> **WHAT YOU NEED TO DO**
Among the entries below, retype exactly the lines starting with the one with "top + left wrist" and going on through the one with "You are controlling", but not the pictures.

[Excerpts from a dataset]
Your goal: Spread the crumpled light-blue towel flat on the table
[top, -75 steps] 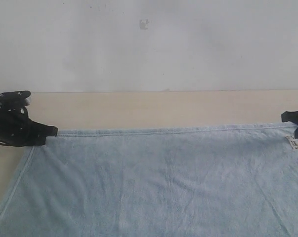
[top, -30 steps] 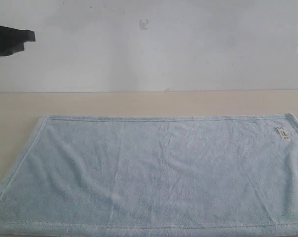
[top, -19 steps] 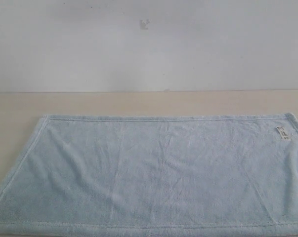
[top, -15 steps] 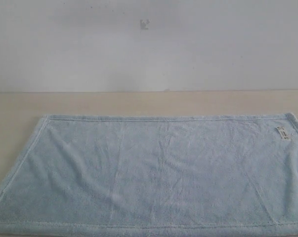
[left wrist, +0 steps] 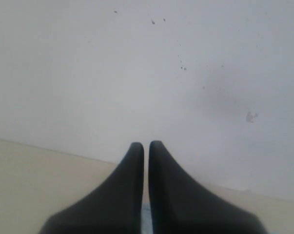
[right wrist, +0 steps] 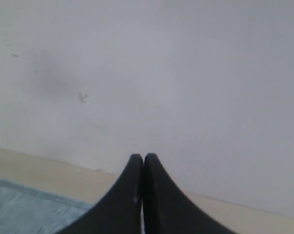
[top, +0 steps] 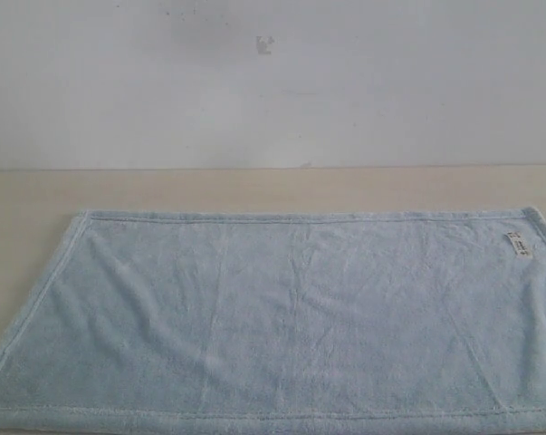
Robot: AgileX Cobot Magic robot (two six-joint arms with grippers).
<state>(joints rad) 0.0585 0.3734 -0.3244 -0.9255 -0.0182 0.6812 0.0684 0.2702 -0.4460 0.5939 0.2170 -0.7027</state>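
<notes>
The towel (top: 282,317) now lies spread open on the table (top: 254,190). Its far hem runs straight and roughly parallel to the table's far edge, with a band of bare surface between the two, and its near hem is towards the table's near side. Its small white tag (top: 517,246) lies flat by the far right corner of the cloth. A moment ago both arms pinched the two far corners and held the far hem taut. They then let go and lifted away, and the exterior view no longer shows either of them. The cloth has not moved over the last second, so it settled where it was released. The left gripper (left wrist: 146,146) is closed on nothing, its fingers pressed almost together and pointing at the whitish wall (top: 345,91) above the table. The right gripper (right wrist: 143,158) is likewise clenched and empty, with a corner of the blue cloth visible below it. Only faint creases remain on the surface and no fold or bunching shows, though the right edge of the cloth runs out of the exterior view. I judge the spreading done, with nothing left to smooth.
</notes>
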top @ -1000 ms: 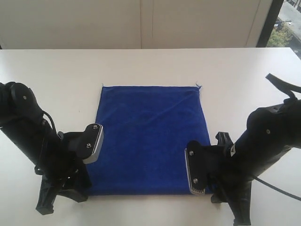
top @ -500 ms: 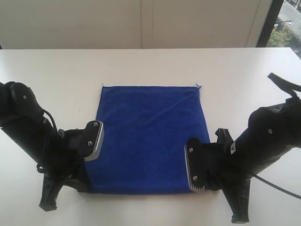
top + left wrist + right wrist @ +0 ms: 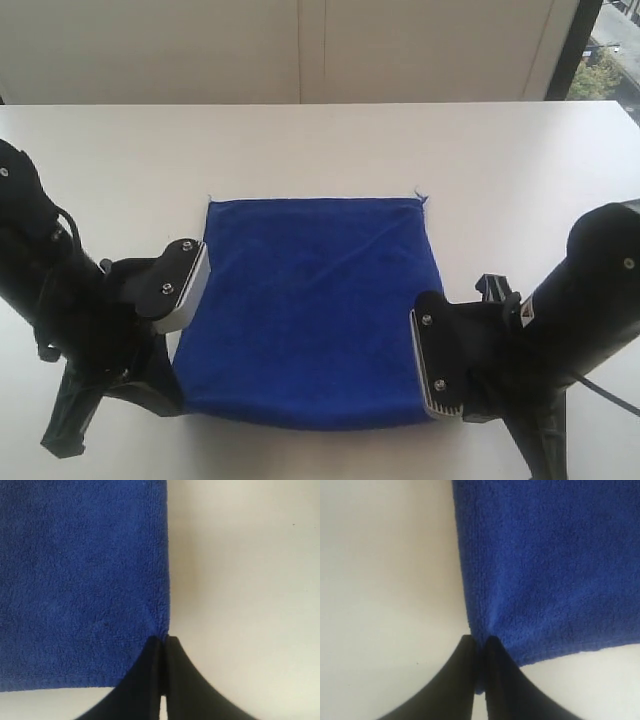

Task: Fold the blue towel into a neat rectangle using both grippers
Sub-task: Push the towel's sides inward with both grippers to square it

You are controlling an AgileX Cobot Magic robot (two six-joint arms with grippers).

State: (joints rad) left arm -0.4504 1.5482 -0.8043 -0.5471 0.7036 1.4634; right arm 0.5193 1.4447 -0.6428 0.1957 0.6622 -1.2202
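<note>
Left hand [image 3: 163, 641] pinching blue towel [image 3: 80, 580], white table [image 3: 245, 570]

Support surface: a white table [image 3: 320, 140] with a plain matte top that spans the full width of the exterior view. One item lies directly on it: the blue towel [image 3: 310, 300], spread as a rectangular sheet near the middle of the table. The towel's far edge is straight and lies flat on the surface, with short thread ends [image 3: 422, 196] at one far corner. A shallow diagonal crease [image 3: 350, 255] crosses the cloth. The near edge appears slightly raised, but contact there cannot be confirmed. A tiny dark speck [image 3: 293, 524] marks the bare top beside the towel.
</note>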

> **RESULT OF THE TASK**
top + left wrist + right wrist @ +0 ms: 

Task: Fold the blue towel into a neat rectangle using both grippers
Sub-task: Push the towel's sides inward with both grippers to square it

You are controlling an AgileX Cobot Magic robot (two six-joint arms with grippers).

This exercise is finished.